#### [Instructions to follow]
Using the listing below, say how many lines have the string "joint" in them, giving the number alone.

#### [Available data]
Start of Block

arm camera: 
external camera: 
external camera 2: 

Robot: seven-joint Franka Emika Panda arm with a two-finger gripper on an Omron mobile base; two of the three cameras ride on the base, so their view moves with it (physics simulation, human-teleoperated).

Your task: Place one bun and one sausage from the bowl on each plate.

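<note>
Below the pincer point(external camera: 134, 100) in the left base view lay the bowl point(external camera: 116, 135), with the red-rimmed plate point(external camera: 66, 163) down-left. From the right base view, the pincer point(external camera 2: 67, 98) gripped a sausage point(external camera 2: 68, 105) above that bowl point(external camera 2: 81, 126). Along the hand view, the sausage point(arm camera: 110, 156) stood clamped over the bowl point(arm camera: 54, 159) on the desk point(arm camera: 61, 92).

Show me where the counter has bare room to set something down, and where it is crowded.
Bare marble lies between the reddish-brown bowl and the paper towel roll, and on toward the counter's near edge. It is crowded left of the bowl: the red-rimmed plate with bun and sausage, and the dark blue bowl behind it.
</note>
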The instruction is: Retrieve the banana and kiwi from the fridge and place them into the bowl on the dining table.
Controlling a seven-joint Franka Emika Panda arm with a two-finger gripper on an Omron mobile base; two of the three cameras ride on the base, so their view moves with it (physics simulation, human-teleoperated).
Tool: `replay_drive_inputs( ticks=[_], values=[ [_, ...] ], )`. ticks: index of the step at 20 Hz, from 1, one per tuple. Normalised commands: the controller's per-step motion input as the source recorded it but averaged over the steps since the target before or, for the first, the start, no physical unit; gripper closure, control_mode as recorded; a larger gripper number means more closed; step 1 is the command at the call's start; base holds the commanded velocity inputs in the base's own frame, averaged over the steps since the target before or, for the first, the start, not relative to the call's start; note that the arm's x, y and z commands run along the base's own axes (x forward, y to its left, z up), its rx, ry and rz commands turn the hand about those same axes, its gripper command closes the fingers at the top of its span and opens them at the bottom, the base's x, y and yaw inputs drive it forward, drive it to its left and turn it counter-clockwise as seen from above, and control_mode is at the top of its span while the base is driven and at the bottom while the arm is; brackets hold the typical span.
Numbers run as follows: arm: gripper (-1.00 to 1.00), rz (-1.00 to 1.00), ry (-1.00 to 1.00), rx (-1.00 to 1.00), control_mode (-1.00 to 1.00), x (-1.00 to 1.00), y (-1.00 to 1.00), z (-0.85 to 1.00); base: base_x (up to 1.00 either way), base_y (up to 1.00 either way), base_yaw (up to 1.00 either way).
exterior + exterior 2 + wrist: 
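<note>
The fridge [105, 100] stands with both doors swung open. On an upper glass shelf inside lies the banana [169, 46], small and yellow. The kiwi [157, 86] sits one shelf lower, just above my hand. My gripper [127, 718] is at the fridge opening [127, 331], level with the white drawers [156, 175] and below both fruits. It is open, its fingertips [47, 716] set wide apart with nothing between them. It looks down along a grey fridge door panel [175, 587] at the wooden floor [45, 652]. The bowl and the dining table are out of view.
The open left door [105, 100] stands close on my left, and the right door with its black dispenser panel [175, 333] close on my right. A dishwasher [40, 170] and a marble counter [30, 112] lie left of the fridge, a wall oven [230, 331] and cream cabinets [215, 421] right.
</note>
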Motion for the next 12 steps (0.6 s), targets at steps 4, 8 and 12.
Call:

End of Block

#### [Solution to this problem]
2